### Work to complete
Nothing after the line containing "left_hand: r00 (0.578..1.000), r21" belongs in the answer; write out exactly every line from the start of the material up to it, including it.

### Data excerpt
--*--

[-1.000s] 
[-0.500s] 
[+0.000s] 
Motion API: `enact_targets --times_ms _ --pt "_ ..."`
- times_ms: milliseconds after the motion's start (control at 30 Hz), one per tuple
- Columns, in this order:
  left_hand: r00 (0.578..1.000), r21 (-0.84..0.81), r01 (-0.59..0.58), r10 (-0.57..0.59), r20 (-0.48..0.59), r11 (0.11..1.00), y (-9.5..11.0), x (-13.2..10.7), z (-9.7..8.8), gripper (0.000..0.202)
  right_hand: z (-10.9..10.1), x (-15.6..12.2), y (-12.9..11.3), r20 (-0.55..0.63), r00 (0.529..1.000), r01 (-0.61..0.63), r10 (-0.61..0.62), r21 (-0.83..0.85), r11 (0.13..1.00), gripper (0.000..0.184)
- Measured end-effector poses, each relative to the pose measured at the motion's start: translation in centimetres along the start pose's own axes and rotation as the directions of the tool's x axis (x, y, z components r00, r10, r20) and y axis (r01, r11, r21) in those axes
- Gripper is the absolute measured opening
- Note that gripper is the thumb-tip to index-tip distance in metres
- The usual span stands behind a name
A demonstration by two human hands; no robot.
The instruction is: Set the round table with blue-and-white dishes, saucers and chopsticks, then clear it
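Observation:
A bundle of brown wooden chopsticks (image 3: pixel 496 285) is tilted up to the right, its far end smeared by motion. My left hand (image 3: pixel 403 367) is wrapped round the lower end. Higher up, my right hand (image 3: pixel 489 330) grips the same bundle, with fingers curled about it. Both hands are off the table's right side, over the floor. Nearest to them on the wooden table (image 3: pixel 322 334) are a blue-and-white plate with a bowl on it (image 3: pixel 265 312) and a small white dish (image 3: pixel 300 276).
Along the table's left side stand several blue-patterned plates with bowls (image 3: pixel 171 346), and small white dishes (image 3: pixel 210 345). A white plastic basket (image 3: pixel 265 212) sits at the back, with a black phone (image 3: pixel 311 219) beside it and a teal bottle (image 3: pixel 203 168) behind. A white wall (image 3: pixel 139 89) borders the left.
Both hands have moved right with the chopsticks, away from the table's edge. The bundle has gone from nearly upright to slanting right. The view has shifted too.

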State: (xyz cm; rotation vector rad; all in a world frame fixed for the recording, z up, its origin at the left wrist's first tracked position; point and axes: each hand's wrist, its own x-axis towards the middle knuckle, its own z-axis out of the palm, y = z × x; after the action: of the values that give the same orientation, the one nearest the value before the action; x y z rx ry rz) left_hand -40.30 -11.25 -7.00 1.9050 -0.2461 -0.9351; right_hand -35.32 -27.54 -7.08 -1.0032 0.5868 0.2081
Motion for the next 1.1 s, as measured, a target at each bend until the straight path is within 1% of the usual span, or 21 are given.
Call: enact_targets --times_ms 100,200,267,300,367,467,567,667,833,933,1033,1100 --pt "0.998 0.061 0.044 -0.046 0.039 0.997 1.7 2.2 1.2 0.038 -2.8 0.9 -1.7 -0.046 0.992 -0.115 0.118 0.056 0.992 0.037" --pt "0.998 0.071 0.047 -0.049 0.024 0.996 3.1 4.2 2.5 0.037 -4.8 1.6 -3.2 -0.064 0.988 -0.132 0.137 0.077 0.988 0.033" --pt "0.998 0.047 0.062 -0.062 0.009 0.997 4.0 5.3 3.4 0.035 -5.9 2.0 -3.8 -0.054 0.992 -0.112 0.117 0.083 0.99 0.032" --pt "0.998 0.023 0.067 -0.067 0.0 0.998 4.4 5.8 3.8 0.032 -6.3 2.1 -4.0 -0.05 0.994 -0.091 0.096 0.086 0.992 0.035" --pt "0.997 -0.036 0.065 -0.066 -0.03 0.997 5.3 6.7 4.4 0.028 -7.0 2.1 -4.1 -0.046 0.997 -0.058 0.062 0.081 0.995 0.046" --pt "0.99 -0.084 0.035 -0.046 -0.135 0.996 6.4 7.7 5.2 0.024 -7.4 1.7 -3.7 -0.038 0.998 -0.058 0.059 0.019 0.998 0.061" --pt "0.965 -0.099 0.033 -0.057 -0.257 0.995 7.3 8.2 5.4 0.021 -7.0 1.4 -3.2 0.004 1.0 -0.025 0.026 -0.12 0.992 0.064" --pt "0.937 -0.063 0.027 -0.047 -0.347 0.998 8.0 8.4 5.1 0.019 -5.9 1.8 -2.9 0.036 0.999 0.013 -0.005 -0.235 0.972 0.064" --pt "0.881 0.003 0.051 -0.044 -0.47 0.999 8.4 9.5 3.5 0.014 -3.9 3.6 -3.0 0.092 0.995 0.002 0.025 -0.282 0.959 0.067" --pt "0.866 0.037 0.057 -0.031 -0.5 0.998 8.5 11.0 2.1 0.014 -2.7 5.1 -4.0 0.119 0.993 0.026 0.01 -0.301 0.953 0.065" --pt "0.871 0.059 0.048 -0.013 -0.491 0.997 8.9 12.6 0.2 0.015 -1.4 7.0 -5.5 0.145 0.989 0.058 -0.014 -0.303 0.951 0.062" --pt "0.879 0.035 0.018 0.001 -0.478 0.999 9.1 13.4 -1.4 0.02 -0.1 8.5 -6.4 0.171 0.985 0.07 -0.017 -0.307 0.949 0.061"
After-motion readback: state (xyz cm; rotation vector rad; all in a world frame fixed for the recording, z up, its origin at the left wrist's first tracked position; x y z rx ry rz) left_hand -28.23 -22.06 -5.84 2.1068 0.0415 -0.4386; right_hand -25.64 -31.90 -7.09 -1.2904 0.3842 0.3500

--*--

### Solution to this problem
[-1.000s] 
[-0.500s] 
[+0.000s] 
Motion API: `enact_targets --times_ms _ --pt "_ ..."`
- times_ms: milliseconds after the motion's start (control at 30 Hz), one per tuple
- Columns, in this order:
  left_hand: r00 (0.578..1.000), r21 (-0.84..0.81), r01 (-0.59..0.58), r10 (-0.57..0.59), r20 (-0.48..0.59), r11 (0.11..1.00), y (-9.5..11.0), x (-13.2..10.7), z (-9.7..8.8), gripper (0.000..0.202)

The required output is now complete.